Oddly, though, the most interesting part of Twitter has been the minutiae. Paul ate at The Hat and posted a photo of his chili fries in a tweet. That's the sort of little stuff that makes our lives real. After a while you begin to feel like you know Paul. And you develop a craving for chili fries.

And then, amid the carnival confusion and the twittering minutiae, I catch a glimmer of something else. Ethan Morse, the student trustee representing Fullerton College on the district board of trustees, has just proposed to his girlfriend, after sunset at the pier, with the words "Elizabeth Marry me" spelled out in candles in the sand, placed there by friends. There are pictures on Facebook the next day.

Pure gold.

Wednesday, March 18, 2009

Blogs vs. Newspapers



Print journalism is on the decline, and that's ok with me.

Don't get me wrong. My father was a reporter. (That's him on the left -- Ernie Crowley at work at the Middleboro Gazette in the middle 1950's.) I grew up thinking newspaper writing was pretty grand.
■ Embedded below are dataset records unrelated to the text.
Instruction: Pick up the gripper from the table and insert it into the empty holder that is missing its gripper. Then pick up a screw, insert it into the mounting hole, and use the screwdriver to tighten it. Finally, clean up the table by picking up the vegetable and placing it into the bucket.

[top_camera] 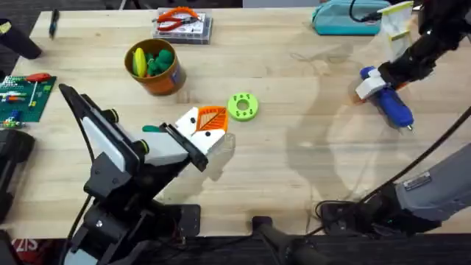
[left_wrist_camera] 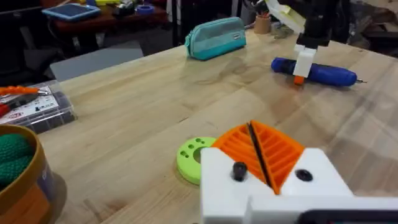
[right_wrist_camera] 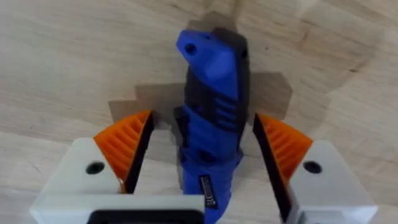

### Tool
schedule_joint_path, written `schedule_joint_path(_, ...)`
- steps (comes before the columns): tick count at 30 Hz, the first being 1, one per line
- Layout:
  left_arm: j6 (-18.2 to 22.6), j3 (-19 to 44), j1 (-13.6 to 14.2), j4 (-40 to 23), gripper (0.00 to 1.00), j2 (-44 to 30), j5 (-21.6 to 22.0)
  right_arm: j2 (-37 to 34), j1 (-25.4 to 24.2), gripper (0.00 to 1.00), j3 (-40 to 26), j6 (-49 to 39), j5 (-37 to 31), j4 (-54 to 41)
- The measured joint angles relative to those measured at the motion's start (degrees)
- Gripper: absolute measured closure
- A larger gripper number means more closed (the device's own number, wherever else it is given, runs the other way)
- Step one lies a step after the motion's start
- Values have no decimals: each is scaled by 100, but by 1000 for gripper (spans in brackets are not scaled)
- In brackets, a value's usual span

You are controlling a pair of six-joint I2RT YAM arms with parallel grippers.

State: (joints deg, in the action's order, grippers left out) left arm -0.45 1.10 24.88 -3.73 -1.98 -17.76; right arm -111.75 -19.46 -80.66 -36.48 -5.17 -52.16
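Observation:
The blue-handled screwdriver (top_camera: 390, 103) lies on the table (top_camera: 294, 169) at the right, its thin tip pointing toward the near edge. My right gripper (top_camera: 370, 82) is lowered over its back end. In the right wrist view the orange pads (right_wrist_camera: 127, 143) stand open on either side of the screwdriver (right_wrist_camera: 214, 62), with small gaps. My left gripper (top_camera: 210, 121) hovers near the table's middle, shut on nothing, its orange pads (left_wrist_camera: 273, 152) pressed together. The yellow-orange bucket (top_camera: 163, 79) stands at the back left with green and yellow vegetable pieces in it. The loose gripper, holder and screw are out of view.
A lime-green ring (top_camera: 243, 106) lies just beyond my left gripper. A teal zip pouch (top_camera: 346, 18) sits at the back right, and orange-handled pliers (top_camera: 176, 16) rest on a clear box at the back. A green circuit board (top_camera: 22, 96) lies at the left edge.

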Motion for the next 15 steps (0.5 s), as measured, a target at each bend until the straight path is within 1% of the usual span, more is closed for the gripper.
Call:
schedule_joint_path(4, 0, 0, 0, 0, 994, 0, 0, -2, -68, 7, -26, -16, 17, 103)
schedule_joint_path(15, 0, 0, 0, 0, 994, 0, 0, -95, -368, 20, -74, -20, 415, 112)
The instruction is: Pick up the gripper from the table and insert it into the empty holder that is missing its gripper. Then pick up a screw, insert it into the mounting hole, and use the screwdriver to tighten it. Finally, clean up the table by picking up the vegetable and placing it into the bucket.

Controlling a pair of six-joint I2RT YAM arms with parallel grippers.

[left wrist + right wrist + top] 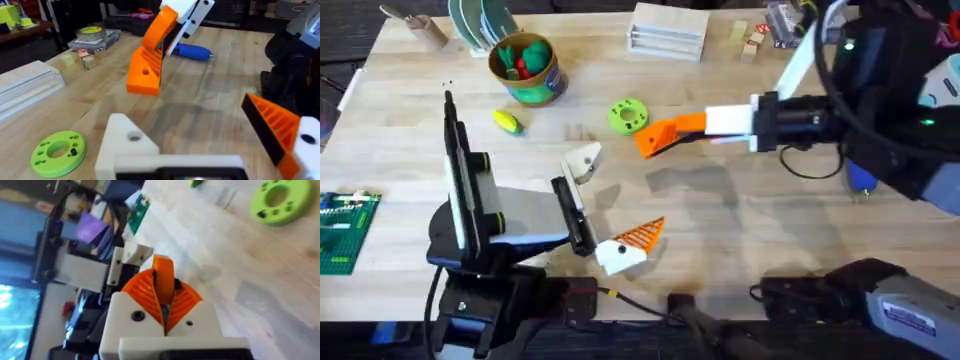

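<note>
The counter (740, 220) is pale wood with fine grain. The gripper (654, 139) is plain orange, pinched between white fingers (131, 317) with ribbed orange pads. The empty holder (585, 160) is white. The vegetable (507, 122) is yellow with a green end; the bucket (530, 85) is green, tan-rimmed. The screwdriver (192, 51) is bright blue; the ring (628, 115) is lime green.

one bucket (527, 68), one yellow vegetable (507, 122), one green ring disc (628, 115), one blue screwdriver (193, 51)
</note>
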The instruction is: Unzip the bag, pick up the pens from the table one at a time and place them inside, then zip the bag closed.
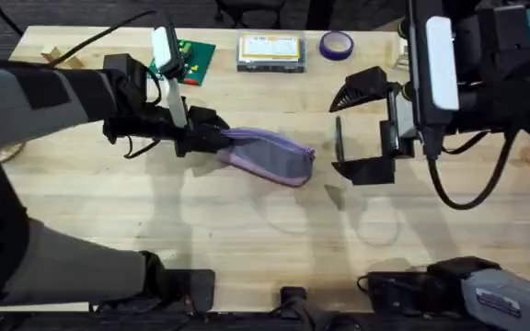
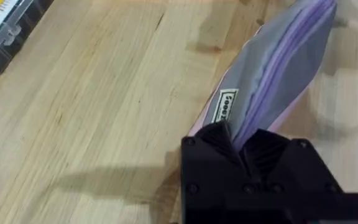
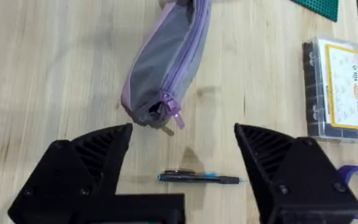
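The lavender bag [image 1: 270, 154] lies on the table [image 1: 247, 230] near the middle, its zipper closed. My left gripper [image 1: 212, 138] is shut on the bag's left end, and its wrist view shows the black fingers [image 2: 213, 140] pinching the fabric of the bag [image 2: 278, 68] beside a small white label. My right gripper [image 1: 366, 129] hangs open just right of the bag. A dark pen [image 3: 197, 178] with a blue section lies on the wood between its spread fingers [image 3: 104, 149]. The zipper pull [image 3: 174, 117] at the bag's right end [image 3: 166, 68] points toward that gripper.
A clear plastic box with a yellow label [image 1: 270, 51] sits at the table's far edge, a purple tape roll [image 1: 336, 43] to its right and a green mat [image 1: 190, 60] to its left. Bare wood stretches in front of the bag.
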`<state>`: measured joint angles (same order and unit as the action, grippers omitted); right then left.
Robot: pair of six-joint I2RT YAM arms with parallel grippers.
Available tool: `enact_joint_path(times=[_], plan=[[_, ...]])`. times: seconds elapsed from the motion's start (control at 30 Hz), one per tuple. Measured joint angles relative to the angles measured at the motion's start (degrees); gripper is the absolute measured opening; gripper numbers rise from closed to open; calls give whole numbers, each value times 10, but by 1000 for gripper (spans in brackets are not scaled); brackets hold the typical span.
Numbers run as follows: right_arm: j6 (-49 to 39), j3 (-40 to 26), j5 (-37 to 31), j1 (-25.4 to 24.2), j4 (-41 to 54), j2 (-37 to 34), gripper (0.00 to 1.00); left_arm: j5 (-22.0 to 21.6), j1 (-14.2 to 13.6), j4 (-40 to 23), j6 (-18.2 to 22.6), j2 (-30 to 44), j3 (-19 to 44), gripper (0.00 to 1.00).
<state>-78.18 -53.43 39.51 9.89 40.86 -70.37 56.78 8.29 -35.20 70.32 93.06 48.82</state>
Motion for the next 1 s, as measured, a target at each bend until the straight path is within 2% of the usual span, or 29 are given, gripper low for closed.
enact_joint_path(times=[0.27,0.3,0.33,0.4,0.6,0.77,1.0], plan=[[-3,0,4,0,-6,0,997,0,0,0,0,0,0,42],[-6,0,4,0,-6,0,970,0,0,0,0,0,0,42],[-5,0,5,0,-6,0,876,0,0,0,0,0,0,42],[-10,0,5,0,-6,0,825,0,0,0,0,0,0,42],[-25,0,5,0,-6,-10,855,0,0,0,0,0,0,42],[-29,0,9,0,-23,-60,852,0,0,0,0,0,0,42],[-37,0,27,10,-62,-94,796,0,0,0,0,0,0,42]])
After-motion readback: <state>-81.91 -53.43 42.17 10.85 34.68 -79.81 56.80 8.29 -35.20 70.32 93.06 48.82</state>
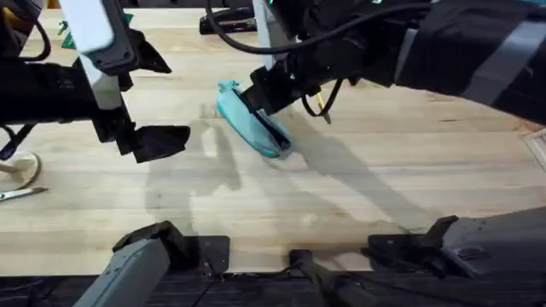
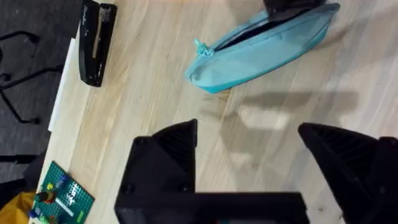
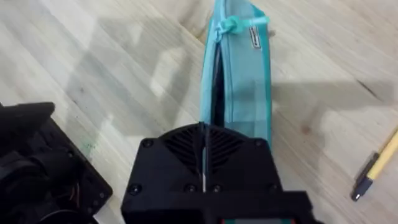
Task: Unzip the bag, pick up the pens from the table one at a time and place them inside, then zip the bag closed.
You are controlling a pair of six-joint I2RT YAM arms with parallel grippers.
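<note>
The teal bag (image 1: 256,128) lies slantwise on the table (image 1: 358,196), also seen from the left wrist (image 2: 261,46). Its zipper shows a dark open slit along the bag (image 3: 239,81) running up to my right gripper (image 3: 204,134). That gripper (image 1: 256,96) reaches in from the upper right and is shut right on the zipper line; the pull is hidden under the fingers. A yellow pen (image 1: 321,104) with a dark tip lies just right of the bag (image 3: 376,168). My left gripper (image 1: 162,141) hovers left of the bag, open and holding nothing (image 2: 249,134).
A black stapler (image 2: 96,40) lies near the table's far edge. A green board with small parts (image 2: 62,196) sits at the far left. Scissors (image 1: 21,194) lie at the left edge. Bare wood stretches in front of the bag.
</note>
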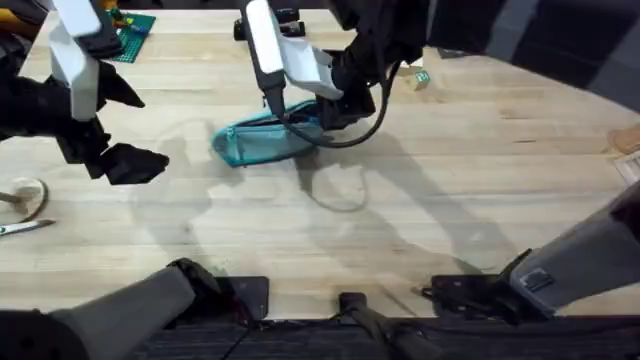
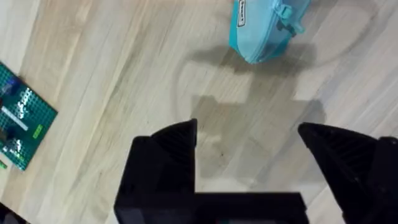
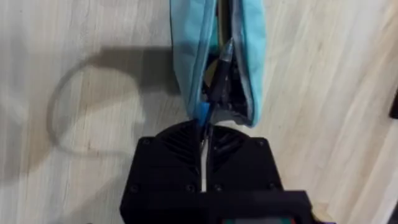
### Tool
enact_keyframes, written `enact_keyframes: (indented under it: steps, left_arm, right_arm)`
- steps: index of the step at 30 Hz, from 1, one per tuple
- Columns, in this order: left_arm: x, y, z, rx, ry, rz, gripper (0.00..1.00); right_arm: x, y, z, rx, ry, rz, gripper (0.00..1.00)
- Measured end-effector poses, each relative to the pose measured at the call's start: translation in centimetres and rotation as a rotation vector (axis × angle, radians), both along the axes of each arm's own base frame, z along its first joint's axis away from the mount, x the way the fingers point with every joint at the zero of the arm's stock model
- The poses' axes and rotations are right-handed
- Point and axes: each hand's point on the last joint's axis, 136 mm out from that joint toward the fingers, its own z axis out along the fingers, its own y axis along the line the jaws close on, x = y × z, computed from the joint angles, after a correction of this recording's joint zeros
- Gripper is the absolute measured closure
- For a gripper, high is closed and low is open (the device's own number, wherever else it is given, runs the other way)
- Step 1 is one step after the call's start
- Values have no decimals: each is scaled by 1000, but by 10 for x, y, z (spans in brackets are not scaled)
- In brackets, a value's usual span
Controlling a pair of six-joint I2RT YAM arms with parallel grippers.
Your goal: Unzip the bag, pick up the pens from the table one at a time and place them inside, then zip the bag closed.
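Note:
The teal bag lies on the table left of centre, and its end also shows in the left wrist view as the bag. My right gripper is down at the bag's right end. Close up, the right gripper is shut on the teal zip pull tab. The zip of the bag gapes there, and a dark pen lies inside the slit. My left gripper hovers open to the left of the bag; the left gripper holds nothing.
A green studded board lies at the far left, also seen as the board. Scissors and a round wooden piece sit at the left edge. A black object and a small block lie behind the bag.

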Motion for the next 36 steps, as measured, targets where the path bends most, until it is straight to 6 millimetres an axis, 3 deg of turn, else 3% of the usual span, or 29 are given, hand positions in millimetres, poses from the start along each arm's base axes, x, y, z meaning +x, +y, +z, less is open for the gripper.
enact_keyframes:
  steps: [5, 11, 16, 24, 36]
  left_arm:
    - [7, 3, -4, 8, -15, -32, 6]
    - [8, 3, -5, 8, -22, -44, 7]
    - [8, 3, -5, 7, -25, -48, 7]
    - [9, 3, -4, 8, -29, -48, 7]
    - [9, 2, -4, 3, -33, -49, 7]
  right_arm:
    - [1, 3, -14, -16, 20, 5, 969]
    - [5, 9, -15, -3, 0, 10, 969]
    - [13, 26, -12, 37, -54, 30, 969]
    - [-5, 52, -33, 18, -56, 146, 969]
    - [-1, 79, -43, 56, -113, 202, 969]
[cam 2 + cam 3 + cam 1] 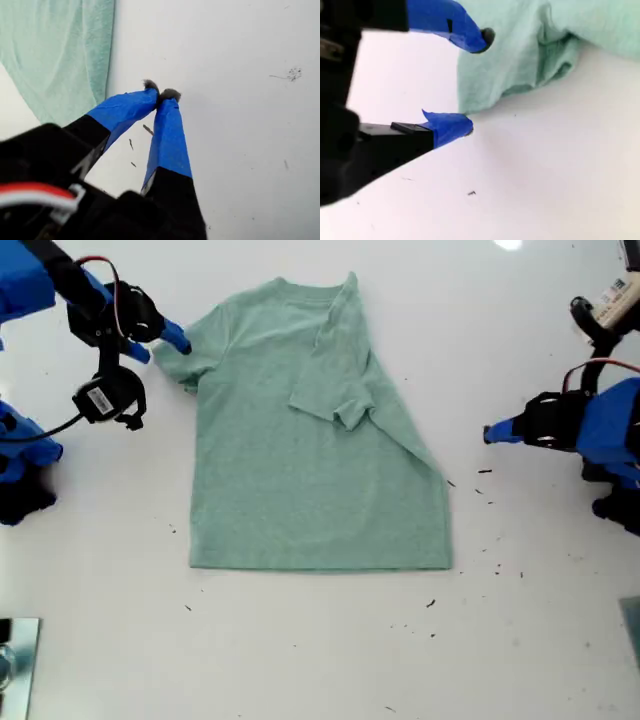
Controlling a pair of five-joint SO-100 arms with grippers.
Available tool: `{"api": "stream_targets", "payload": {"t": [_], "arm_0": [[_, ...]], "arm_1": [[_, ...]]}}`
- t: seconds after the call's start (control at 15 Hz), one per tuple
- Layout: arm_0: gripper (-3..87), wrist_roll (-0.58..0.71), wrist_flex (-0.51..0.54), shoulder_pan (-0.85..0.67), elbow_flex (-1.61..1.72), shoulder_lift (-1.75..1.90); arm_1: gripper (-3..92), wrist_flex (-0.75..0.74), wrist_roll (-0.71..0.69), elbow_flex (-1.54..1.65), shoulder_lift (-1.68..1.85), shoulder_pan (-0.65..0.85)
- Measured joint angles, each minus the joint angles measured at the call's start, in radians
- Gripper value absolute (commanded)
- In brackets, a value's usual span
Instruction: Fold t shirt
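Note:
The pale green t shirt (300, 470) lies flat on the white table, neck toward the far edge. Its side at the exterior view's right is folded in over the body, the sleeve (335, 405) resting on the chest. My second gripper (165, 343) is at the exterior view's upper left, open, its blue fingertips straddling the edge of the other sleeve (485, 95); one fingertip (480, 39) is over the cloth and one is on the table. My first gripper (490, 433) is shut and empty over bare table at the exterior view's right, apart from the shirt (55, 55).
Small dark specks (485, 480) dot the table by the first gripper. A shiny metal object (15, 660) sits at the exterior view's bottom left corner. The second arm's cable and black wrist camera (105, 398) hang beside the sleeve.

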Motion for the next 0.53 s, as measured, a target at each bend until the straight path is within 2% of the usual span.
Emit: {"api": "stream_targets", "payload": {"t": [0.07,0.13,0.33,0.53], "arm_0": [[14.3,0.003,-0.049,-0.003,0.000,-0.067],[1.0,0.003,-0.072,-0.003,0.000,-0.100],[-0.3,0.015,-0.103,0.005,-0.006,-0.049],[-0.3,0.038,0.002,0.049,-0.133,0.129]], "arm_1": [[2.6,0.000,-0.002,0.000,0.000,0.000],[2.6,0.000,-0.002,0.000,0.000,0.000],[2.6,0.000,-0.002,0.000,0.000,0.000],[2.6,0.000,-0.002,0.000,0.000,0.000]]}}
Now that I'm studying journalism I've come to realize its importance in enlarging our worlds and holding us all together.

But journalism is not synonymous with print journalism, and print journalism is turning out to be unsustainable. It's a very odd notion, isn't it, to gather "all the news that's fit to print" and distribute it daily to thousands of households on paper that will fill recycling bins and line birdcages the next day?

Which brings me to blogs.

Among journalists it's a hotly debated question (see the editorial in today's Hornet) whether blogs will replace newspapers. The argument against blogs is primarily that they are unreliable. Who knows who's writing them, how knowledgeable or trustworthy the writer may be?

But that betrays a basic misunderstanding of the blog.

Does anyone worry about how knowledgeable or trustworthy a printing press is? Or a roll of newsprint? A blog is a medium the way newsprint is a medium.

Is anyone seriously going to argue that Pravda, for example, was totally trustworthy just because it was printed on paper and its name means "truth" in Russian? What about The Enquirer? It's a newspaper. Does that make it a reliable source of news?

The reason people trust newspapers, to whatever extent they do, is that those newspapers have established a solid reputation. Readers sort out the wheat from the chaff when they read, and they can do that online as well as anywhere else. They can tell the difference between The New York Times and The National Enquirer.

Sure some blogs are tripe, but they're not all tripe. Readers with a taste for top sirloin will be able to find that online as well. Some pretty impressive writers have jumped on the blogwagon. If you need convincing, check out the bloggers at the Huffington Post.